Вспышка на домне кончилась, и только зарево от литейной искрилось над избами. Могусюмка затоптал несколько углей, прилетевших во двор, и вошел в дом.
Гурьян по-прежнему сидел, прислонившись грудью к столу, и глядел на горящую свечу.
Могусюмка прикорнул на лавке. Закутавшись с головой в бешмет, он все думал, как быть, если Гейниатка приведет на Куль-Тамак полицию и казаков. Конечно, могло быть, что Гейниат на это не решится, возможно, он вообще убежал, у него воровская, разбойничья душа.

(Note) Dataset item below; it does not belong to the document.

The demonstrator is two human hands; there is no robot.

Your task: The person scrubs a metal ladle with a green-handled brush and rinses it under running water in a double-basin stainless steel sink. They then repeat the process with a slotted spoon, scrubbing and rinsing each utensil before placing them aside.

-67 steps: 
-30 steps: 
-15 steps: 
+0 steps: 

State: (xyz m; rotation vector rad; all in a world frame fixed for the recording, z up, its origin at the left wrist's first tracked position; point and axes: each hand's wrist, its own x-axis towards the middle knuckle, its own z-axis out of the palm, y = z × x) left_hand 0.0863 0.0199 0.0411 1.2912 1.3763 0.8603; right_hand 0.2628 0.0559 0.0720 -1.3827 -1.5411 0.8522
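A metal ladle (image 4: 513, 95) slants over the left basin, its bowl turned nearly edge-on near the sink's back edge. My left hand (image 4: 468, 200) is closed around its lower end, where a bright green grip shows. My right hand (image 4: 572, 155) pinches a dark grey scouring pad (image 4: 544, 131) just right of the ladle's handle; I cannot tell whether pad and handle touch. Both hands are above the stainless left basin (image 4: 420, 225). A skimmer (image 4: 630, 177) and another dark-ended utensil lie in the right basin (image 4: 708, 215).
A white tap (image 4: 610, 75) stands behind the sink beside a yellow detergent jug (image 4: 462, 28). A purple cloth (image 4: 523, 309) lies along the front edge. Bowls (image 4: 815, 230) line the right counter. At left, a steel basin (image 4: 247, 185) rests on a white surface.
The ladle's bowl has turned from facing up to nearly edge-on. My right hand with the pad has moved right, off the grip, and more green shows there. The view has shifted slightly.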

Однажды, спасаясь от погони, очутился Могусюм в незнакомом месте. Лес, заваленный снегом, переплелся в непроходимую чащу. В сумерках завыли волки. Голодная, жадная стая налетела на одинокого всадника. Кара-Батыр ударил копытом, переломил вожаку хребет и помчал Могусюма вниз по отножине увала к долине, где из сугробов желтел сухостой трав. Следом за ним вилась добрая дюжина мохнатых, остромордых волчин.
Могусюм сбросил хищникам чепан, выиграл время, пока звери рвали одежду, и ускакал, отстреливаясь из ружья.
Ночью он завидел огонь; спешившись, подошел к пламени. За костром, в дупле ветлы спал, завернувшись в овчинный тиртун[31], старик. Судя по ловушкам для зверей, лежавшим у дерева, это был зверолов и охотник. Когда Могусюм приблизился, он проснулся, дружелюбно встретил башлыка[32] и предложил ему ночлег в дупле. Утром, пока старик ходил в лес, проверял капканы, Могусюмка стал разыскивать коней. Следы на свежем снегу привели к низинным солнцепекам. Кара-Батыр и длиннохвостая кобыла охотника разгребали копытами сугробы и дружно пощипывали сухие пучки осоки.